*WORK INSTRUCTIONS:* Would you output the entries below only from the line containing "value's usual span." through the line containing "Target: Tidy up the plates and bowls", exactly as they stand and with both ends included?

Source data

========

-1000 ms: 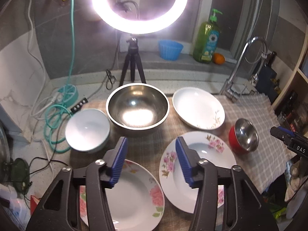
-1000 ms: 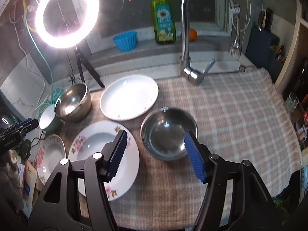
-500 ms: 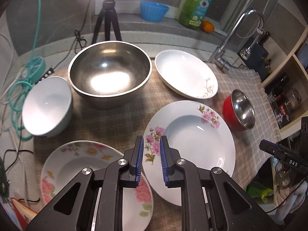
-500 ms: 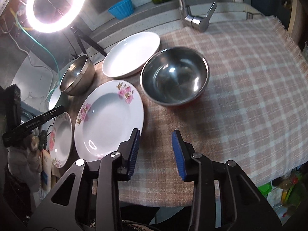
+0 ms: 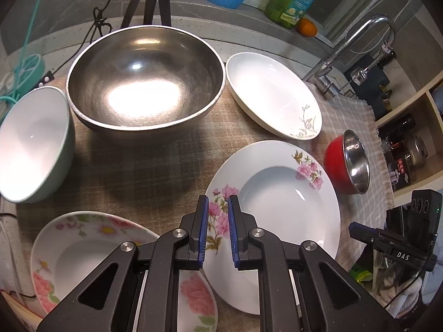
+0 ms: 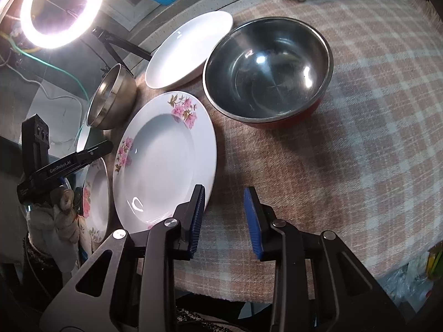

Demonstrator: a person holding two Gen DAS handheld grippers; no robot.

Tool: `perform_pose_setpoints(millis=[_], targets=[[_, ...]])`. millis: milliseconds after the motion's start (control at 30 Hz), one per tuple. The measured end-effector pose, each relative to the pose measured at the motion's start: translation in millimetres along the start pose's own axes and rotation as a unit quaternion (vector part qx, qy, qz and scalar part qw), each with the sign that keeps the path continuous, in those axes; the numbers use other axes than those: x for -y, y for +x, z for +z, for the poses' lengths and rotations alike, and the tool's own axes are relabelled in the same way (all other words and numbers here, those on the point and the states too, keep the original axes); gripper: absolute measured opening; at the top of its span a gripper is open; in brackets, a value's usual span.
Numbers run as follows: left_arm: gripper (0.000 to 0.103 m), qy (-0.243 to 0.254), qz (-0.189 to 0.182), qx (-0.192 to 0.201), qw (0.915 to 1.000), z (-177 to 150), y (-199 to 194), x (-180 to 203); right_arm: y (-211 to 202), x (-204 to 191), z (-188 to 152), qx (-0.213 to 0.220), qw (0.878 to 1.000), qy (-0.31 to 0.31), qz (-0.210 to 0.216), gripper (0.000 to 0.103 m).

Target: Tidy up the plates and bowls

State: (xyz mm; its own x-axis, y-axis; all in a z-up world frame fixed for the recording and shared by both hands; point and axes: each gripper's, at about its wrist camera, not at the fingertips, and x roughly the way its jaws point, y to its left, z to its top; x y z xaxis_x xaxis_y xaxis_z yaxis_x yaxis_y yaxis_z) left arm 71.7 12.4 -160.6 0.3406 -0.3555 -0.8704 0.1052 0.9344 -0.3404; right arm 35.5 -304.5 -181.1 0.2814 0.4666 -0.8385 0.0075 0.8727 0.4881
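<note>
Right gripper [image 6: 224,215] hovers over the checked cloth [image 6: 360,144], jaws closing on nothing, left finger just over the flowered plate [image 6: 163,160] rim; steel bowl [image 6: 268,72] sits beyond.

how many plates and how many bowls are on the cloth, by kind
floral plates: 2, pink-flowered plate, floral plate at lower left
white plates: 1, white plate with a leaf sprig
steel bowls: 2, large steel bowl, red-sided steel bowl
ceramic bowls: 1, green-sided white bowl
total: 6
</note>
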Motion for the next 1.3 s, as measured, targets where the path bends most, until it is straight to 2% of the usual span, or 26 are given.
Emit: perform_pose_setpoints(millis=[867, 1033, 1300], targets=[[0.013, 0.005, -0.001, -0.044, 0.9990, 11.5, 20.6, -9.3, 31.1, -4.1, 8.1, -0.033, 0.999, 0.012, 0.032, 0.027], [0.013, 0.013, -0.004, -0.048, 0.9987, 12.7, 22.3, -7.0, 32.9, -7.0, 9.8, -0.038, 0.998, 0.006, 0.044, 0.015], [0.013, 0.019, 0.005, -0.049, 0.9986, 11.1, 21.6, -3.4, 33.0, -11.8, 12.3, -0.044, 0.998, -0.010, 0.031, 0.016]])
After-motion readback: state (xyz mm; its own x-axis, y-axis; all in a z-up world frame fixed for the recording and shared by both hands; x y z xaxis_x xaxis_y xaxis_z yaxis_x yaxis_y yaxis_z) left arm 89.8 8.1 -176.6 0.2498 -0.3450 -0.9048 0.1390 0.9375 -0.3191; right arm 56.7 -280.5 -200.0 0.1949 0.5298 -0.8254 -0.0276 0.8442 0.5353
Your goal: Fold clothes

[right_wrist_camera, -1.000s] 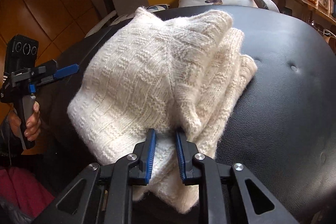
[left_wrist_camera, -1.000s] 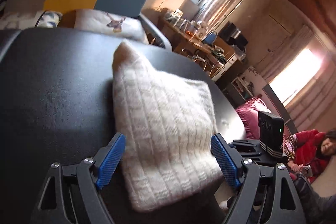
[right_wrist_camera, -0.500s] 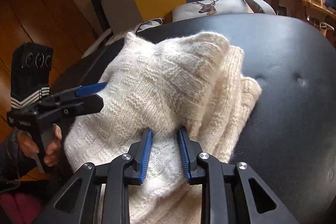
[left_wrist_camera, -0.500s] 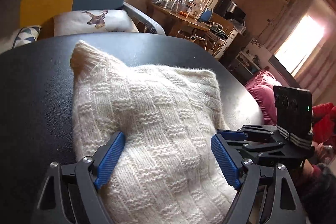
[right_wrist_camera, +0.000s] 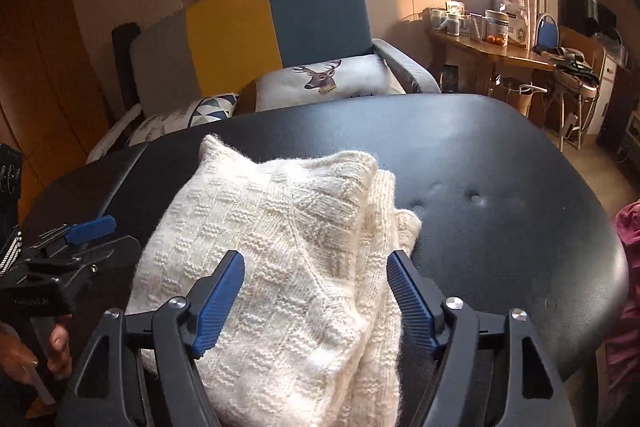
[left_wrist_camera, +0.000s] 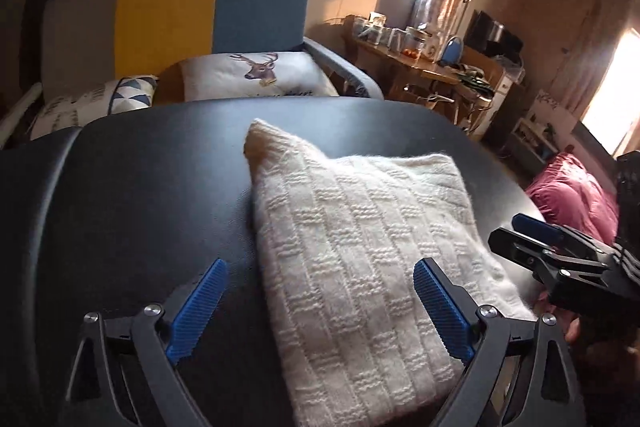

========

*ANSWER SECTION:*
Tool: `perform_pose_setpoints(millis=[_], targets=[[_, ...]])`. millis: milliseconds after the motion's start (control at 30 Hz), one per tuple. The measured end-effector pose, each relative to the pose measured at the motion's start: translation in millimetres along the start pose's own axes and rotation as a unit quaternion (vector part qx, qy, qz and scalar part qw), each with the sign that keeps the path continuous, in those axes; the numbers use other axes than those: x for -y, y for +x, z for +z, for the poses' lengths and rotations alike, and the tool's own axes are relabelled in the same way (all other words and numbers here, those on the point and the states too, keep the original axes); gripper: absolute measured opening; at the top of its span a gripper is open; in brackets, a value's usual span.
Numbers run as follows: left_arm: gripper (0.000 to 0.103 m), qy (-0.243 to 0.254), qz (-0.189 to 0.182), qx (-0.192 to 0.201), qw (0.915 to 1.000), z (-177 to 150), y (-199 to 194), x (-180 to 203); right_arm: y (-211 to 202), x (-204 to 191), z (-188 to 152), qx (-0.213 to 0.220), qw (0.878 to 1.000), qy (-0.31 to 0.31), qz (-0.210 to 0.216), gripper (0.000 to 0.103 m).

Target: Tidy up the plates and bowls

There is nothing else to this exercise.